EXERCISE REQUIREMENTS
How does the data below read from its first line through the line containing "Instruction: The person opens"? Print those lines exactly.

________________________________________

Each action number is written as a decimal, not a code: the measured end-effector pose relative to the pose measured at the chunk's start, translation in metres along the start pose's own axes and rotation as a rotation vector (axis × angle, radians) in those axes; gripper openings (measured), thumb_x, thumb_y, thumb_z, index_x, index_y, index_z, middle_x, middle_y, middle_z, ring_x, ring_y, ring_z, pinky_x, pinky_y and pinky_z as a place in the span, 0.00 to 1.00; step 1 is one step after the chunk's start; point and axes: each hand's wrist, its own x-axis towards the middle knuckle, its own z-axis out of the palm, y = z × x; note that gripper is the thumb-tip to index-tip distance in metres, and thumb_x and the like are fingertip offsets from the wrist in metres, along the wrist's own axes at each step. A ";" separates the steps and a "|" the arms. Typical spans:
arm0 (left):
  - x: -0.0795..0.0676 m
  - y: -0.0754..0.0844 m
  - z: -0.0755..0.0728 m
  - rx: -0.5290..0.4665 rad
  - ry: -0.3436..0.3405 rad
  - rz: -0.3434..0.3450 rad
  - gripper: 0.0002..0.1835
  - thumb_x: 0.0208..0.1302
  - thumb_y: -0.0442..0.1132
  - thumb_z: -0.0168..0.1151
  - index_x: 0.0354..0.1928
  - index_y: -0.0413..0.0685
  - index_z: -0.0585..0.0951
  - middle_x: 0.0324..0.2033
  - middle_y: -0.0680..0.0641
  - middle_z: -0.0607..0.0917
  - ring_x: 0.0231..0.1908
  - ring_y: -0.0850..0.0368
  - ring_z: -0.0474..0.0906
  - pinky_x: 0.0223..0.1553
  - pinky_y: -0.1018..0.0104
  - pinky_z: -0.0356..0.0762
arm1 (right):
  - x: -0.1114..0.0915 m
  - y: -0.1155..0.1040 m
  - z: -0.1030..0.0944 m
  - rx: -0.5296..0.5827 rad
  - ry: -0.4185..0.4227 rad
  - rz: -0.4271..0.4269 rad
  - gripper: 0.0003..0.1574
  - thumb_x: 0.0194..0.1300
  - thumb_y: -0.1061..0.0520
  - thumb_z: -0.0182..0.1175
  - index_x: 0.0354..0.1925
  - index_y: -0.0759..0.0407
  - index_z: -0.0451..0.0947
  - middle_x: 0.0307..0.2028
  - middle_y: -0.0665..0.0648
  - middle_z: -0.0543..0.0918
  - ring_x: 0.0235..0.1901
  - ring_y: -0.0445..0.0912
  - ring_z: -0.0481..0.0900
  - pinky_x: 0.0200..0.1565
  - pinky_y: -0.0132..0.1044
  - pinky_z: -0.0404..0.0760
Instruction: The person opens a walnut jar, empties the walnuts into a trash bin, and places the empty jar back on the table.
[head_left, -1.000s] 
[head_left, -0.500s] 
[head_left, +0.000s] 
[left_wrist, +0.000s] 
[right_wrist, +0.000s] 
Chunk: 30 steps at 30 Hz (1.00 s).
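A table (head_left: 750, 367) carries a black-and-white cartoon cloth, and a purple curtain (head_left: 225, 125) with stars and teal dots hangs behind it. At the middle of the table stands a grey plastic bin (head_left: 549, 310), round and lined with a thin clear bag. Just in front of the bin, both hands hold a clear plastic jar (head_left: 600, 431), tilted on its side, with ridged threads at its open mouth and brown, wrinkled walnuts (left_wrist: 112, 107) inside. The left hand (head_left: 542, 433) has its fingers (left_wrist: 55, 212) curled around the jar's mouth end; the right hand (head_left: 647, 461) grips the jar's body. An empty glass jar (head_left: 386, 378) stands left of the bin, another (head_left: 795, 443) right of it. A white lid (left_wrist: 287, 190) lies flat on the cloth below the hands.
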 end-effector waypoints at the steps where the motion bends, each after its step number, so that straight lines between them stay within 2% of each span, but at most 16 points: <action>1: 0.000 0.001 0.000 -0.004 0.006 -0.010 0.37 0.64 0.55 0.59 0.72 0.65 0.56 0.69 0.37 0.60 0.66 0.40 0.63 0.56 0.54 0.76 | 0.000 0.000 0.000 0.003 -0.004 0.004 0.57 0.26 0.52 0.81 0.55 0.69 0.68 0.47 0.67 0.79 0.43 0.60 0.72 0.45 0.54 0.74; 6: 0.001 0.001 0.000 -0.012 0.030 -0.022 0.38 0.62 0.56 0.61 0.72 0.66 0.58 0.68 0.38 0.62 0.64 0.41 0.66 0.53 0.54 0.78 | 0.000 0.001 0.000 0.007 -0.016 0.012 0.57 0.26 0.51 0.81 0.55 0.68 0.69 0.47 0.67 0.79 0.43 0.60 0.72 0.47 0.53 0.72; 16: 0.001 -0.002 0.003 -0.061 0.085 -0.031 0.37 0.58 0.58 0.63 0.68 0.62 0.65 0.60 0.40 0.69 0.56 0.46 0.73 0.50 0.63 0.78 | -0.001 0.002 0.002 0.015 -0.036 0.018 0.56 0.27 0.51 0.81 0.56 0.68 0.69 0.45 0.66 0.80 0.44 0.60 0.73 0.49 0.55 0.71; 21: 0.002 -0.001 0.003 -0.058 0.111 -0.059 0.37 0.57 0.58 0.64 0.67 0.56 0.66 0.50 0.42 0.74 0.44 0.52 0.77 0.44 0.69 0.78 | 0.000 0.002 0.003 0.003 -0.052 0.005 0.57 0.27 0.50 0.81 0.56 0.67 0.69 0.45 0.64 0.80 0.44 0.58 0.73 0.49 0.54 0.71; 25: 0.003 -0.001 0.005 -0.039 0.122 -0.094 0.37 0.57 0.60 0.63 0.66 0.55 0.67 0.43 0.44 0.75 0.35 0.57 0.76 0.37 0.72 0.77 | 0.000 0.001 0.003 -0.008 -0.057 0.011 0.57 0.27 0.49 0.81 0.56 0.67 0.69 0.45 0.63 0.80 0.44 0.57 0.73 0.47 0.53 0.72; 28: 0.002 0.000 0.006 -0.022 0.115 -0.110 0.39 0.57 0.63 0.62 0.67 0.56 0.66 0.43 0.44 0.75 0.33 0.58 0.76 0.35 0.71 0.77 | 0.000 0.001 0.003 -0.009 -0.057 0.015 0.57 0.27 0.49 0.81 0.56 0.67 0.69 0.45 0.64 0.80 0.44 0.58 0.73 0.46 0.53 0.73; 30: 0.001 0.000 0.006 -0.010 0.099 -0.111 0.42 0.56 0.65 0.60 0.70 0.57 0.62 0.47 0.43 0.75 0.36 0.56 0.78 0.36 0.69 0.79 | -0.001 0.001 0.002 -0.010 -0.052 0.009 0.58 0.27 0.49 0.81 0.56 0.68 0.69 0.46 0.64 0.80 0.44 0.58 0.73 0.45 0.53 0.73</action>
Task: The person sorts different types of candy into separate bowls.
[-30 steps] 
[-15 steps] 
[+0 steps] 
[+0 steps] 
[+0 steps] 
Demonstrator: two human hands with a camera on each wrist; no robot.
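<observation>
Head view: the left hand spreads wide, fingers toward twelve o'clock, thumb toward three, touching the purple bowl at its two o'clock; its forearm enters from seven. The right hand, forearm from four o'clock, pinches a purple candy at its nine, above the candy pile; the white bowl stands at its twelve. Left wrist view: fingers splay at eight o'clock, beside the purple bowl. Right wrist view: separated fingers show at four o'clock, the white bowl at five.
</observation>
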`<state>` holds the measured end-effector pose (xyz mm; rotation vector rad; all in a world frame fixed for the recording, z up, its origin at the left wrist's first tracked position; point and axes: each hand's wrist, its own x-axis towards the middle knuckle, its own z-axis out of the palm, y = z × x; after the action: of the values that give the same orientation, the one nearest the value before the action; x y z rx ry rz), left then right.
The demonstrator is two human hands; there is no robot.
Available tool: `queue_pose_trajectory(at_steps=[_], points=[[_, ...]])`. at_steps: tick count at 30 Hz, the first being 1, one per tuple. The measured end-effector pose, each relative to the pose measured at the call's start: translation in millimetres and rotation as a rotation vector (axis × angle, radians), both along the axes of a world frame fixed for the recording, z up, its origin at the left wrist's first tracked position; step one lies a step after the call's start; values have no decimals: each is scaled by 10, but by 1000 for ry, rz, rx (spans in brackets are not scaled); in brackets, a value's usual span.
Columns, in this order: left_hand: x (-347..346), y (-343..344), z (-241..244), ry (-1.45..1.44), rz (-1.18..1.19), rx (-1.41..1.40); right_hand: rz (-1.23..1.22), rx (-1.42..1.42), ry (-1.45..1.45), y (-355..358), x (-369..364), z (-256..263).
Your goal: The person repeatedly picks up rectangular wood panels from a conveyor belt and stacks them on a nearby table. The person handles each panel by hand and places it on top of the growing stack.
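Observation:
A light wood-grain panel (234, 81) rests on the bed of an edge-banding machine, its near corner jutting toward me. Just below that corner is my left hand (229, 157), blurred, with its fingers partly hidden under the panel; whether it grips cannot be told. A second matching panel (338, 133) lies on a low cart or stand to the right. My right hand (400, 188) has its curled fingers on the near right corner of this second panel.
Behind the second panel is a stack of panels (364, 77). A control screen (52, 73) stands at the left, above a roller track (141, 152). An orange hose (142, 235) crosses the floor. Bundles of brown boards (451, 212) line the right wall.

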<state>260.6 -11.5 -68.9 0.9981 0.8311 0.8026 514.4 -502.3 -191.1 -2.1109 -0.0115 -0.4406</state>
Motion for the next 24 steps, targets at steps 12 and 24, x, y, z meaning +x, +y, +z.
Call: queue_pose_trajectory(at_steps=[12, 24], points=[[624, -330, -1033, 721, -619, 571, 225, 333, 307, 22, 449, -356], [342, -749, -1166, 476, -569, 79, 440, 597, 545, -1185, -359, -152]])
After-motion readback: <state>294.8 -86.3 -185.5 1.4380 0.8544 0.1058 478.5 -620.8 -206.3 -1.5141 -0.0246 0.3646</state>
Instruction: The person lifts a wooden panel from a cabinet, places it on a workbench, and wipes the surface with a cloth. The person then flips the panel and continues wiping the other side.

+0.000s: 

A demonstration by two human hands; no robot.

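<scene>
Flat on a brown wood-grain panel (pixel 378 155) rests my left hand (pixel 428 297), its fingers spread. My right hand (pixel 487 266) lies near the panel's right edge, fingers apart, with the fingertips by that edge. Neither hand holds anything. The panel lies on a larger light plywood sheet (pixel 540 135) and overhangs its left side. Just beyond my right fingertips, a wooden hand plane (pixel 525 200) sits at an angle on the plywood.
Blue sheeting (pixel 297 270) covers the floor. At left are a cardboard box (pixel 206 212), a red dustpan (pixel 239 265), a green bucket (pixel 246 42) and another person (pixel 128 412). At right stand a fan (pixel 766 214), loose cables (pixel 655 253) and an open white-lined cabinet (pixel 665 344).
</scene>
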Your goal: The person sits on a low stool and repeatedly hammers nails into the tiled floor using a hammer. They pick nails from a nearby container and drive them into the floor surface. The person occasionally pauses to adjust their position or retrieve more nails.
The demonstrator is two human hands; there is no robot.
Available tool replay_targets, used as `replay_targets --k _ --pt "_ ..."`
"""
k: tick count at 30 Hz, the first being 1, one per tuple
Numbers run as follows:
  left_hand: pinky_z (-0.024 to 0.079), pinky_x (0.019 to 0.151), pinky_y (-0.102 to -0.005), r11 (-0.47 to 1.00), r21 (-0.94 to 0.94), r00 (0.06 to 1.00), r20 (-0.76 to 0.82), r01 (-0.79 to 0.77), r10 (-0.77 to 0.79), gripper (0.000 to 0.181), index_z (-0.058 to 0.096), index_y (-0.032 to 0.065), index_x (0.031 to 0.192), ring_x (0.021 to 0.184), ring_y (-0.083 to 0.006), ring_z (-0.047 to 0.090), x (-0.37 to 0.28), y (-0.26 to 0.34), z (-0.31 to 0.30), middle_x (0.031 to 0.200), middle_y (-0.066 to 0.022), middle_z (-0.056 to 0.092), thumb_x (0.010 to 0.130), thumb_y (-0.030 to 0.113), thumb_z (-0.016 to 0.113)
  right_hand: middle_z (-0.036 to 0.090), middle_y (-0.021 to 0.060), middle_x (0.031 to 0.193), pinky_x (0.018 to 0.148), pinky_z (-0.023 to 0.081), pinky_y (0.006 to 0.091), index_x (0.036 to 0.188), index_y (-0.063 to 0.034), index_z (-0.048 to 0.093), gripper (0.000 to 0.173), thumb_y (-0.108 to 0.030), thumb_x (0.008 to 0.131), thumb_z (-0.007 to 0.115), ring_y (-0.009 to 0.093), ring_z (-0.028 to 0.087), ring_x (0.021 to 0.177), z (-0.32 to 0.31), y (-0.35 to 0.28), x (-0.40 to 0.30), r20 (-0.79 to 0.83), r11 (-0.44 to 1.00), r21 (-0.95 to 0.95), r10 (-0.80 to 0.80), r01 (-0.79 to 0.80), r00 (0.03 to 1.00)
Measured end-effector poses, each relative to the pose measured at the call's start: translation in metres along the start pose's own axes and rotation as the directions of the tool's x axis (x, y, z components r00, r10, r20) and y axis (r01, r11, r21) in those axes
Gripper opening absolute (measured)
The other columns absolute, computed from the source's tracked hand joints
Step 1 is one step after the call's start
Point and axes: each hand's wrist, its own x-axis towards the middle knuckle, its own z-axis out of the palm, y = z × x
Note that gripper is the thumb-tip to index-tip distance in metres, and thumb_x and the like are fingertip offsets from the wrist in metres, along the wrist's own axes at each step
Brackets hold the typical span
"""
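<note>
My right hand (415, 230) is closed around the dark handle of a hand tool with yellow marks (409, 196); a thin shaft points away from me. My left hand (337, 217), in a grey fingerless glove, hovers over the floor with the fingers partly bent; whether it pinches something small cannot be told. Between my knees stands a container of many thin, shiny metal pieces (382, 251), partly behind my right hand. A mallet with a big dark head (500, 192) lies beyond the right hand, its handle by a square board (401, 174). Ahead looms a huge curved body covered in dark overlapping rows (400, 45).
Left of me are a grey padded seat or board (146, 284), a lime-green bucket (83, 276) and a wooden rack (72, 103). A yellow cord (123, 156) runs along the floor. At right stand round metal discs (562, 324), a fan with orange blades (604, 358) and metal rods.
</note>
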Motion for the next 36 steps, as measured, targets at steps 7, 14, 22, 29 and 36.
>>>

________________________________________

YOUR SOLUTION
Each action number is written as a decimal, not a code: the measured end-effector pose relative to the pose measured at the chunk's start, translation in metres along the start pose's own axes and rotation as a rotation vector (axis × angle, radians) in those axes; gripper openings (measured), thumb_x, thumb_y, thumb_z, index_x, index_y, index_z, middle_x, middle_y, middle_z, ring_x, ring_y, ring_z, pinky_x, pinky_y and pinky_z as a place in the span, 0.00 to 1.00; step 1 is one step after the chunk's start; point and axes: each hand's wrist, its own x-axis towards the middle knuckle, its own z-axis out of the palm, y = z × x; note that gripper is the thumb-tip to index-tip distance in metres, and thumb_x and the like are fingertip offsets from the wrist in metres, along the wrist's own axes at each step. A ";" separates the steps and a "|" the arms. Typical spans:
arm0 (left):
  - x: -0.0795..0.0676 m
  - y: -0.0754..0.0844 m
  - z: -0.0755..0.0728 m
  - rx: -0.5290..0.4665 rad
  - ry: -0.3436..0.3405 rad
  - rz: -0.3434..0.3450 rad
  - gripper: 0.0002..0.1835
  - thumb_x: 0.0208..0.1302
  - thumb_y: -0.0442..0.1132
  - thumb_z: -0.0168..0.1151
  - index_x: 0.0354..0.1928
  - index_y: -0.0413..0.0685
  - index_z: -0.0585..0.0951
  - middle_x: 0.0324..0.2033
  - middle_y: -0.0680..0.0641
  - middle_z: -0.0607..0.0917
  - ring_x: 0.0231..0.1908
  - ring_y: -0.0850..0.0368
  - ring_z: -0.0474..0.0906
  - pinky_x: 0.0223..0.1553
  - pinky_y: -0.1018..0.0104
  - pinky_z: -0.0356..0.0762
arm1 (right):
  - x: -0.1114..0.0915 m
  - y: -0.1155..0.1040 m
  - z: -0.1030..0.0944 m
  - rx: -0.5296..0.5827 rad
  - ry: -0.4185..0.4227 rad
  - rz: -0.4271..0.4269 rad
  - gripper: 0.0003..0.1574
  - thumb_x: 0.0194..0.1300
  - thumb_y: -0.1061..0.0520
  - thumb_z: -0.0182..0.1175
  - index_x: 0.0354..0.1925
  - index_y: -0.0759..0.0407
  - index_z: -0.0451..0.0947
  - middle_x: 0.0307..0.2028
  - middle_y: -0.0665..0.0648
  - middle_z: -0.0543..0.0918
  - ring_x: 0.0235..0.1901
  - ring_y: -0.0445..0.0912
  - ring_z: -0.0481..0.0900
  - pinky_x: 0.0200..0.1565
  - pinky_y: -0.0132..0.1044
  - pinky_z: -0.0404..0.0760
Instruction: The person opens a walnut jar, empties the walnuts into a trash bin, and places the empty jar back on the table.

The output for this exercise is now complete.